- **Exercise prompt**: Give back the whole listing verbatim, printing none of its pictures.

- **Data segment**:
-*-*-

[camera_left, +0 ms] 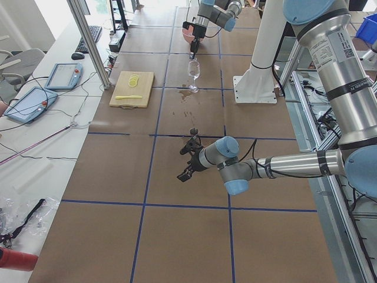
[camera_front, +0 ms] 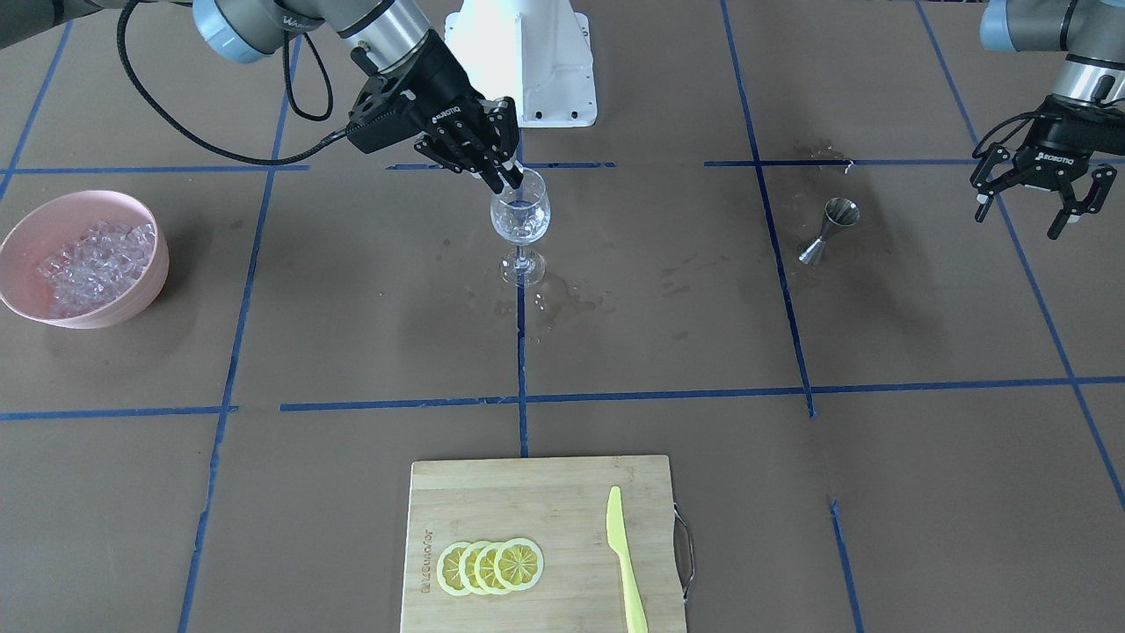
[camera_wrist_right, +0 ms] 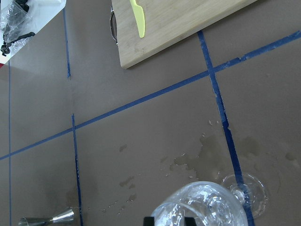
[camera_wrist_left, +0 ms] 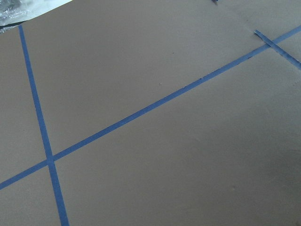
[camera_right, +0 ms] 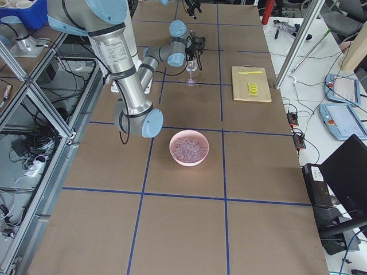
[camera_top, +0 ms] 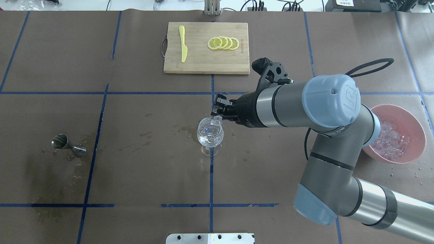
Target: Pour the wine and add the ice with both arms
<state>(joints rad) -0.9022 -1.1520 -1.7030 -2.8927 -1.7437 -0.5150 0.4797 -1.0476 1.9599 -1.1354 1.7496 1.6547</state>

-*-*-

- **Response**:
[camera_left, +0 ms] 
[camera_front, +0 ms] 
[camera_wrist_right, +0 ms] 
[camera_wrist_left, +0 ms] 
[camera_right, +0 ms] 
[camera_top, +0 ms] 
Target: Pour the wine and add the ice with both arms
<state>(joints rad) -0.9022 -1.1520 -1.7030 -2.8927 -1.7437 -0.5150 0.4797 -1.0476 1.9599 -1.1354 1.7496 1.6547</state>

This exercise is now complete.